Beginning with the first line of the data below, extract each line up to and including the one containing "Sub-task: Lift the". Copy them exactly and add nothing.

Records contained in a dataset:
# # # # #

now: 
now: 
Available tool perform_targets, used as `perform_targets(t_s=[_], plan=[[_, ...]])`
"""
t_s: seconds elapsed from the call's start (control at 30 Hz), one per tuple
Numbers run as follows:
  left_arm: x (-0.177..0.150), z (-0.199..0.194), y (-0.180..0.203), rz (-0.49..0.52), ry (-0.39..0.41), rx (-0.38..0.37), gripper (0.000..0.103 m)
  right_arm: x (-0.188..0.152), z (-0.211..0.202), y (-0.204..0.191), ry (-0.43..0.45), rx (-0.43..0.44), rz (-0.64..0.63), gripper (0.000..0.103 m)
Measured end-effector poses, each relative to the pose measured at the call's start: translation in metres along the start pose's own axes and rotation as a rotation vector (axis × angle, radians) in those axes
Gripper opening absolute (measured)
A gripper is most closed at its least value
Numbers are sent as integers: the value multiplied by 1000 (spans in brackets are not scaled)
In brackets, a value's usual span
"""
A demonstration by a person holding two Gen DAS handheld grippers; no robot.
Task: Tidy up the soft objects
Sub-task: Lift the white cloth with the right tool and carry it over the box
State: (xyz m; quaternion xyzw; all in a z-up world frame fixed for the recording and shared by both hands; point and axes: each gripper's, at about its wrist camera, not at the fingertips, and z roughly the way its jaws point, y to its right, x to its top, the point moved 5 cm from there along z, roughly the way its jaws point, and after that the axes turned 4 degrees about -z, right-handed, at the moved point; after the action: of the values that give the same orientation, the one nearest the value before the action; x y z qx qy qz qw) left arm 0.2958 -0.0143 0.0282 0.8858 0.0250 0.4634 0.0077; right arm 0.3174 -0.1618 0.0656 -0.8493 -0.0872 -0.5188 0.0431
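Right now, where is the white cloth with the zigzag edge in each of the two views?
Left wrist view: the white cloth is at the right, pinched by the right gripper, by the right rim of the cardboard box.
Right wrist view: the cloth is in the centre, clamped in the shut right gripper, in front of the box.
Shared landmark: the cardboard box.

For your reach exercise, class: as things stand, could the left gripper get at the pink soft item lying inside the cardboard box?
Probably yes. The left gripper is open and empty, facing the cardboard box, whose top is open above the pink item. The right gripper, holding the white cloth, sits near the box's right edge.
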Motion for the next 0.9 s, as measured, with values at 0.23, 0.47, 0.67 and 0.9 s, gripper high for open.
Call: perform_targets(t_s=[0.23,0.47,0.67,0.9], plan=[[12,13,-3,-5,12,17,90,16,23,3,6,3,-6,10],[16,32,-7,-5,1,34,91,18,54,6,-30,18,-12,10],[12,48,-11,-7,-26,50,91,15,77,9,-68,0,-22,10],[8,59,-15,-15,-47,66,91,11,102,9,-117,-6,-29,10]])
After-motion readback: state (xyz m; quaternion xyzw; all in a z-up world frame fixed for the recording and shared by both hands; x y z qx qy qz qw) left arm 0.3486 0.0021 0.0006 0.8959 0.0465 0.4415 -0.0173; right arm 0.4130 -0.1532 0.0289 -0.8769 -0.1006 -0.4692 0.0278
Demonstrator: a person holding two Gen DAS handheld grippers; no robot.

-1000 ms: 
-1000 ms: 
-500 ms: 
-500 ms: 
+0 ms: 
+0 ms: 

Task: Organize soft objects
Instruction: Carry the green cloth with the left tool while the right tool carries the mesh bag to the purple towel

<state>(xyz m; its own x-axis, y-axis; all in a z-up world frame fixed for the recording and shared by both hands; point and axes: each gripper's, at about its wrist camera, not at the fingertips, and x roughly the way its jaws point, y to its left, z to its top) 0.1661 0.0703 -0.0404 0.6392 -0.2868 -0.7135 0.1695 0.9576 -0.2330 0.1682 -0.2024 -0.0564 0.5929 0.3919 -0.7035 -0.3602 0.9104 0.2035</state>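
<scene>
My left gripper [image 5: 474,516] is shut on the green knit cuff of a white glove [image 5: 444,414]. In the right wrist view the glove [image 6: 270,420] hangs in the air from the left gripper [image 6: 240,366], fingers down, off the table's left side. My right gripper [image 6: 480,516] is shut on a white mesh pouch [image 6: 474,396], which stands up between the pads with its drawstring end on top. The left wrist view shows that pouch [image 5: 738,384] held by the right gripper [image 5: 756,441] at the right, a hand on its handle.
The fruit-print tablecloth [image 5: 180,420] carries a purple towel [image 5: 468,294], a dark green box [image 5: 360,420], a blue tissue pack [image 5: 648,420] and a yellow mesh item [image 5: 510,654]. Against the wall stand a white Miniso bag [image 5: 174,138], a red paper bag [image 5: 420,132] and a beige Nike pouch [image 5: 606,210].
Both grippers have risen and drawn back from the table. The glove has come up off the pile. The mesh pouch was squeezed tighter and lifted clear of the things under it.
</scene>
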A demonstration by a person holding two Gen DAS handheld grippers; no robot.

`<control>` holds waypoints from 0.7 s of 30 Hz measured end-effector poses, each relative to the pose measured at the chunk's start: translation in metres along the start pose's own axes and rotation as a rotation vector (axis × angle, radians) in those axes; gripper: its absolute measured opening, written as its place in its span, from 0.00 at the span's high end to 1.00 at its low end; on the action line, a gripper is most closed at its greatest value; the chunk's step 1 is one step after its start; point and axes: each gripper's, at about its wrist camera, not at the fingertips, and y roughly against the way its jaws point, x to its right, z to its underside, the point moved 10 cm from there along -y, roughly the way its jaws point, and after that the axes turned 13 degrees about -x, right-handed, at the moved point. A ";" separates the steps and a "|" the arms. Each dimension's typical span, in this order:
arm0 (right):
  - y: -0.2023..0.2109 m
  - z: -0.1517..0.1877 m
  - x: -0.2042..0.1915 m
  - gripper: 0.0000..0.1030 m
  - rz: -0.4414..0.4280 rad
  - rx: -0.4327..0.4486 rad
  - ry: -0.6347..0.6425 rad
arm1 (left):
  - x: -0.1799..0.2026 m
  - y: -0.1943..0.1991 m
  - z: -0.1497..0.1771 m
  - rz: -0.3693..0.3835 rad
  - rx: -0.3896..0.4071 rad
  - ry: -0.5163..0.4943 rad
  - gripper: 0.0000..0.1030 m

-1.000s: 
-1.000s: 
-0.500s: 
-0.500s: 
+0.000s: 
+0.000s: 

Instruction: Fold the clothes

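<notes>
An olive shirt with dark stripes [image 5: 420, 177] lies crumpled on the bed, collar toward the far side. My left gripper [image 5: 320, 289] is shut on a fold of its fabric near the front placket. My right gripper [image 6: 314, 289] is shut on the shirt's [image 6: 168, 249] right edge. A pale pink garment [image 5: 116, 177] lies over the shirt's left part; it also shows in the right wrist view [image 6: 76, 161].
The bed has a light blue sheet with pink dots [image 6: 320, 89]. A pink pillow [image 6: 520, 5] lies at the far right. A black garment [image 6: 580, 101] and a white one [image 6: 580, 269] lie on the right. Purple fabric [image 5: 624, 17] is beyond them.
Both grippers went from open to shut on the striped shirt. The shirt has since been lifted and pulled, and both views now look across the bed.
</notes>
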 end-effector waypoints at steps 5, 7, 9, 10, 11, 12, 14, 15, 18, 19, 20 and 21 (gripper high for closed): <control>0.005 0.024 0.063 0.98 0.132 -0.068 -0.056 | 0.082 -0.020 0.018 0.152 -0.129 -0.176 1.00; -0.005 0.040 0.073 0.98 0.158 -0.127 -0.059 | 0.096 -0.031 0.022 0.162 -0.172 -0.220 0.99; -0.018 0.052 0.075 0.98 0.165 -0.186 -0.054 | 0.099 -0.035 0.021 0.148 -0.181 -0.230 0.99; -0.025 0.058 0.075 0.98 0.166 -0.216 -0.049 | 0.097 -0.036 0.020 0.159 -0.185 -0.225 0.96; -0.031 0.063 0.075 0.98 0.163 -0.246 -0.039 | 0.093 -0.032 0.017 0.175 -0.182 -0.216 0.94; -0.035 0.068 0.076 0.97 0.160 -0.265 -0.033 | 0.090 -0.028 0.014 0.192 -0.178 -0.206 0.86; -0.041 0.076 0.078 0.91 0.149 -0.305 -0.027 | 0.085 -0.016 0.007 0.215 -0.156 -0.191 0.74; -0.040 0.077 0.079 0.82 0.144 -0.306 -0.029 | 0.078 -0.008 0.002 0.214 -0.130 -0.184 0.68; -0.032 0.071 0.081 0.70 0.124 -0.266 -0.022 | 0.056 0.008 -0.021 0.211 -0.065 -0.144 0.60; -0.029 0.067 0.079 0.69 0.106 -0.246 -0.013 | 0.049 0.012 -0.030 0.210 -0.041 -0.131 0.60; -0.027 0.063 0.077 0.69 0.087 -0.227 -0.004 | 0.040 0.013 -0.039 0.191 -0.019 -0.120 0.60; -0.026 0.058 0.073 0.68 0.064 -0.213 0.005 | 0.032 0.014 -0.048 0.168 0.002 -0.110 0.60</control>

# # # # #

RESPONSE TO THIS EXERCISE
now: 
now: 
Available tool perform_targets, used as `perform_targets(t_s=[_], plan=[[_, ...]])`
"""
t_s: seconds elapsed from the call's start (control at 30 Hz), one per tuple
Numbers run as follows:
  left_arm: x (-0.177..0.150), z (-0.199..0.194), y (-0.180..0.203), rz (-0.49..0.52), ry (-0.39..0.41), rx (-0.38..0.37), gripper (0.000..0.103 m)
  right_arm: x (-0.188..0.152), z (-0.211..0.202), y (-0.204..0.191), ry (-0.43..0.45), rx (-0.43..0.44), rz (-0.64..0.63), gripper (0.000..0.103 m)
Measured end-effector poses, each relative to the pose measured at the call's start: translation in metres along the start pose's own axes and rotation as a rotation vector (axis × angle, radians) in those axes
Gripper opening absolute (measured)
A gripper is most closed at its least value
Numbers are sent as integers: the value multiplied by 1000 (spans in brackets are not scaled)
In brackets, a value's usual span
"""
A demonstration by a person holding two Gen DAS handheld grippers; no robot.
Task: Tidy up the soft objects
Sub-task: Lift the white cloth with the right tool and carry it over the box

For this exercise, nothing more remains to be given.